Having so recently diced with death at the Hospital 28 de Agosto, we were most happy to celebrate the new year quietly by the pool…
So Happy New Year to everyone from Naice and I!

Visit to the Hospital 28 de Agosto

I don’t want to dwell on this too much, but one morning I was in the kitchen - I think it was the 28th December - chatting to one of our guests. After bending down to get some milk out of the fridge, I “took a funny turn”. Why do we use this expression - there’s nothing funny about feeling the lights go out and the floor speeding towards you at a suboptimal rate!? Anyway, I was led to the sofa by Naice and the guests, and we ummed and ahhed about what to do while my life force ebbed and flowed, and finally agreed it would have to be a visit to the hospital.

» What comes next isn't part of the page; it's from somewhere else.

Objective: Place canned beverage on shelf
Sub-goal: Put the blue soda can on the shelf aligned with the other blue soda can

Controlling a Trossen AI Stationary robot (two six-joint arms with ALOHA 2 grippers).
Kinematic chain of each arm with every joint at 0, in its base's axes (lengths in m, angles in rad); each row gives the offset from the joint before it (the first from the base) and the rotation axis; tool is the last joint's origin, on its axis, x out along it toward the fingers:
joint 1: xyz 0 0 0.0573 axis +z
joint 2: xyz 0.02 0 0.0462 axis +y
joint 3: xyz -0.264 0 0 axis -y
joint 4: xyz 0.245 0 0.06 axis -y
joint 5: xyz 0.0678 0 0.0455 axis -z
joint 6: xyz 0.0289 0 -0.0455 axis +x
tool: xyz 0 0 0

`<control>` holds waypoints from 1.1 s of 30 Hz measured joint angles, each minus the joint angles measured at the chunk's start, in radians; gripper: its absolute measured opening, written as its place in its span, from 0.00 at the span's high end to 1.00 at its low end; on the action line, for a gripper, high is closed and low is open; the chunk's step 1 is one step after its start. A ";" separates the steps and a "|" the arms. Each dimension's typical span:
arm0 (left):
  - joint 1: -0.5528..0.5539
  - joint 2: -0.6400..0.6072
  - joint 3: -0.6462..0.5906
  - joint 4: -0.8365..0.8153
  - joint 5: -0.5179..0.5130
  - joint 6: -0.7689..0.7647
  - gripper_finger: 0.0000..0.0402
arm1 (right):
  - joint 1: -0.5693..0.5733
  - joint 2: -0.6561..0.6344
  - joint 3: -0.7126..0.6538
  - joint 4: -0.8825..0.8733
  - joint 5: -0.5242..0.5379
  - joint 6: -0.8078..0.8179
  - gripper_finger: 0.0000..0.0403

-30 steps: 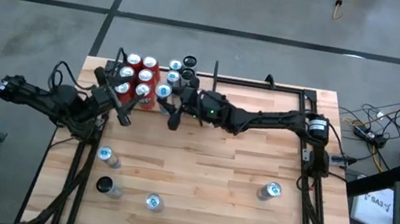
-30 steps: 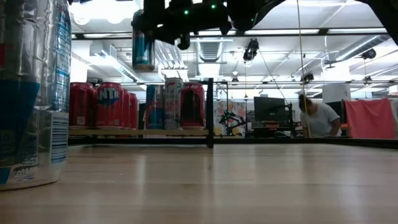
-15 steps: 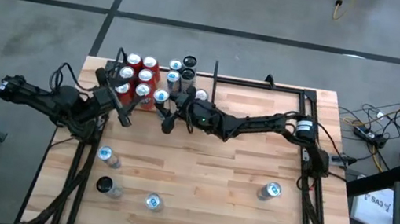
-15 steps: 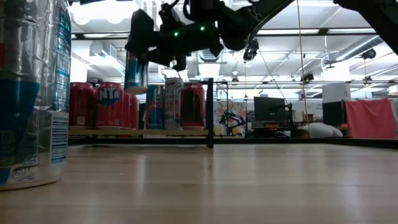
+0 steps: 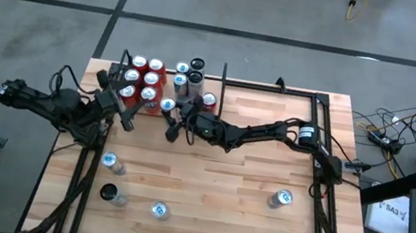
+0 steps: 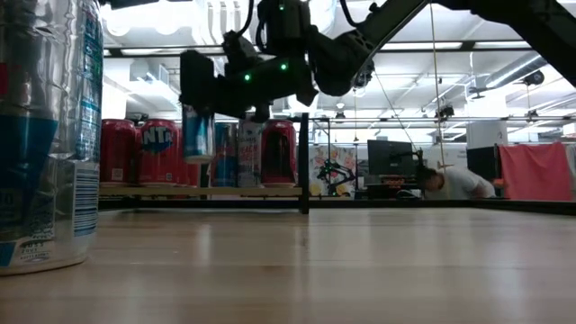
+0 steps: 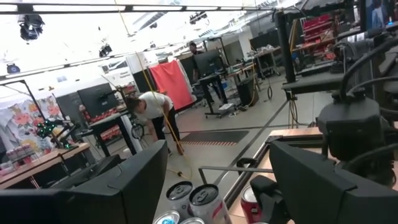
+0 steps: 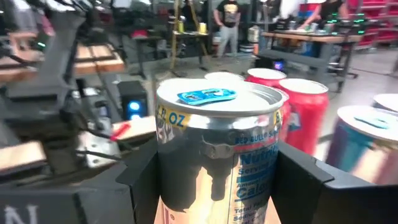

I was bundled into the car (waiting for an ambulance here is an experience only the healthy onlookers can survive) and off we went. I’ll condense the rest of this, ‘cause it really is something to forget about if one can – first stop, childrens’ hospital – oops. Next, ambulance (hey!) to the public hospital. Bed, needles, nurses, doctors, poking, proding, waiting, x-rays, ultra-sounds, blood tests blah blah. Naice went off to get me a pillow and blanket (none of this in the hospital) and we got to stay the night. More needles, nurses, doctors, poking, proding, waiting, x-rays, ultra-sounds, blood tests blah blah next day. Still feeling shite, but preferring to die at home, ended up telling everyone I felt like a spring lamb and could they let me out now please? After some persuasion, they did.

Unfortunately Naice had gone off to town with the guests (well, I mean, we have to look after them too, don’t we?), but not wishing to delay things, I took up my bed (well, pillow and blanket anyway) and staggered out the front door to the nearest cafĂ©. After a cup of coffee and a burger (no food for 24 hours by this stage), I thought I was going to hit the floor again for round two, but this time the fresh memories of Hospital 28 de Agosto and a desire to die at liberty conquered all. Shortly afterwards Naice appeared like my very own Florence Nightingale (although admittedly a little more tanned) and whisked me off home. And for the two subsequent weeks, while I have been poorly, I really haven’t felt like sitting at the computer - or very much else. In fact I found it all a bit depressing. But now that I am on the mend (don’t know what it was, but I hope it has gone and isn’t coming back), and have today survived my 50th birfday, I am definitely feeling a bit more positive. So there we are, and there you have it.

Toto Poll II

There was obviously some vote-rigging going on in the poll - one morning it was 6-2 and the next it was 7-1. On this basis I declare it fraudulent and demand a recount. I will re-post the poll in due course. However, it appears that Toto and Kelly have disgraced themselves: it seems that the former has got the latter up the duff. So this will now have to be taken into careful consideration.